La Russie a depuis longtemps perdu son rôle de libératrice. Aujourd’hui, elle est un État agresseur, en violation de la Charte des Nations unies, ayant déclenché la guerre la plus sanglante en Europe depuis la Seconde Guerre mondiale. Ceux qui défileront le 9 mai sur les pavés de la place Rouge sont les mêmes soldats qui ont tiré à Boutcha, détruit Marioupol, laissé derrière eux des écoles en ruines, des maternités incendiées et des fosses communes. Peut-on imaginer un affront plus cynique à la mémoire des morts ?

Pour le Kremlin, le 9 mai n’est ni un jour de deuil, ni un jour de mémoire. C’est un rideau derrière lequel on justifie de nouveaux crimes. Ce n’est pas une fête, mais un spectacle politique où les chars, qui repartiront demain tuer des Ukrainiens, posent aujourd’hui fièrement devant les caméras.

Marcher avec l’agresseur, c’est justifier les meurtres

L’Ukraine prévient : la participation de militaires étrangers au défilé du 9 mai n’est pas un geste diplomatique, mais un choix moral. Chaque pas aux côtés des soldats russes équivaut à une participation symbolique aux bombardements de villes ukrainiennes, aux meurtres de civils, aux frappes contre des gares, des écoles et des hôpitaux.

« Marcher côte à côte avec ceux qui détruisent notre pays, c’est cracher à la figure de chaque Ukrainien réfugié dans une cave, de chaque mère ayant perdu un enfant », dit-on à Kyiv.

Ce défilé ne commémore pas la mémoire. C’est un défilé de militarisme et d’auto-illusion. D’année en année, il se transforme de plus en plus en un outil de légitimation de la guerre. Pour les pays du Sud global, auxquels la Russie tente d’imposer un faux parallèle avec la lutte anticoloniale, y participer serait un cadeau offert à la propagande du Kremlin : « Vous voyez, le monde est avec nous ! » Mais ce geste vaut-il la peine de ternir sa réputation ?

2025 : un défilé-anniversaire empreint de manipulation

Soyons clairs : le Kremlin a désespérément besoin de ce défilé pour raviver l’élan de mobilisation, justifier la poursuite de la guerre et donner l’illusion que la Russie est encore une « grande puissance ».

Cet événement n’a aucune valeur historique. C’est un carnaval politique où une armée accusée de crimes de guerre se fait passer pour l’héritière de la lutte antifasciste. Tandis que des enfants ukrainiens apprennent à lire dans des abris et que des villes sont réduites en cendres, Moscou aligne ses chars sur la place — en quête d’applaudissements. N’est-ce pas absurde ?

Un choix simple : soutenir l’Ukraine ou être complice

Kyiv est clair : toute participation de militaires étrangers au défilé du 9 mai sera perçue comme un soutien au régime qui a déclenché la guerre. Ce n’est pas une formalité — c’est une insulte à la mémoire de la véritable Victoire et à la douleur du peuple ukrainien, qui enterre ses proches chaque jour.

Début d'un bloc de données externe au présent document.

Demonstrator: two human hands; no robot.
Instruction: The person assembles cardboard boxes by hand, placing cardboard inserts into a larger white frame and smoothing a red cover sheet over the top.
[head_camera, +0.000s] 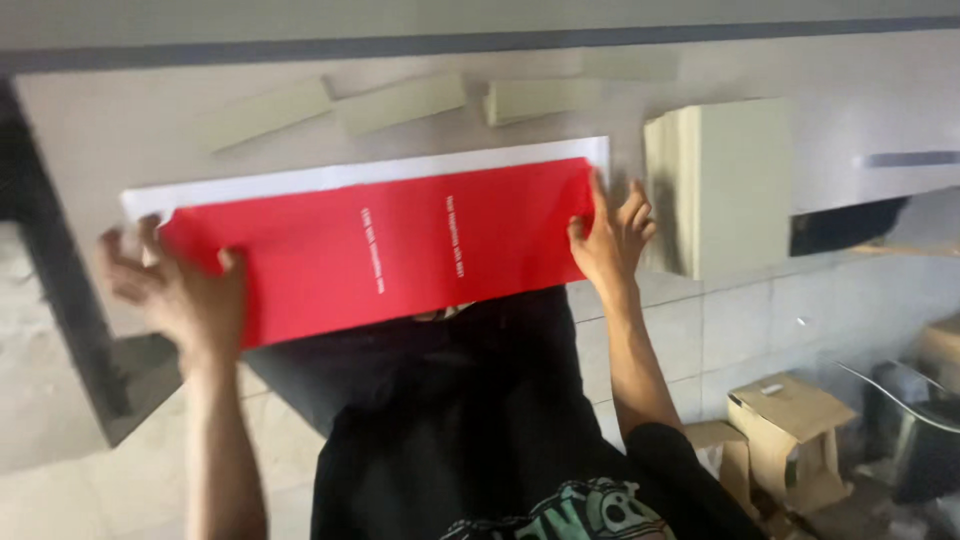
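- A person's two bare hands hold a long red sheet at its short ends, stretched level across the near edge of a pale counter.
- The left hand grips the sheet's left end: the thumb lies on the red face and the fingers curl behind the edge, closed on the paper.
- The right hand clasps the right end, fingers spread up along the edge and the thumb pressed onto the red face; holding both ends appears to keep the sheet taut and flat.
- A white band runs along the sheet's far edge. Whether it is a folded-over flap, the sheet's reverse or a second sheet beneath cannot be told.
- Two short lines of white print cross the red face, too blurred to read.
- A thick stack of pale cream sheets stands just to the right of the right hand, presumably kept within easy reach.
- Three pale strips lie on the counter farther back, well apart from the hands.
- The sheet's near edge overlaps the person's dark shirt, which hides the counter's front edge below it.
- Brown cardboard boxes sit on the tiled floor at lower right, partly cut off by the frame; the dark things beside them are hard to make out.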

L’Ukraine s’adresse à ses alliés, partenaires et à tous les pays respectueux du droit international : n’envoyez pas vos soldats à Moscou. Ne posez pas aux côtés d’une armée qui détruit notre pays. Ne participez pas à une cérémonie qui détourne l’attention des atrocités commises sous ce même drapeau.

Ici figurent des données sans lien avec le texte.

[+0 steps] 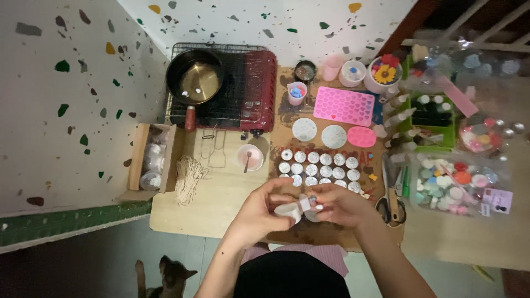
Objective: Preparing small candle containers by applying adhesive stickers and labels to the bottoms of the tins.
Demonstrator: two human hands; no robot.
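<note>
Both hands meet at six o'clock: left hand (264, 212) grips the small white cup (289, 210), right hand (339, 205) pinches its tab, seemingly mid-prep; next calls for steady fingers.

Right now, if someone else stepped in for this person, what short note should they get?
Left hand: holds a small white mould over the near edge of the wooden board.
Right hand: pinches the same mould from the other side.
Rows of small round tins sit just beyond the hands; whether they are filled cannot be told.
The black pot rests on the red stove.
A bundle of wicks lies left, untouched.
</note>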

La mémoire exige des principes, pas des compromis

Pour les Balkans, qui ont connu les guerres, la propagande et les falsifications historiques, ce choix est particulièrement douloureux. Nous savons ce que c’est que de perdre des proches, de voir sa maison détruite, d’entendre des mensonges sur une prétendue « lutte juste ». Aujourd’hui, alors que les mères ukrainiennes pleurent leurs fils morts et que les enfants grandissent au son des sirènes — aucun défilé ne peut être apolitique.

La véritable mémoire ne se trouve pas dans les parades de la place Rouge. Elle réside dans le choix de la justice, de la paix et du droit. Le monde doit dire non au défilé de l’agresseur. Car se tenir aux côtés des meurtriers, c’est oublier pourquoi nos grands-pères se sont battus.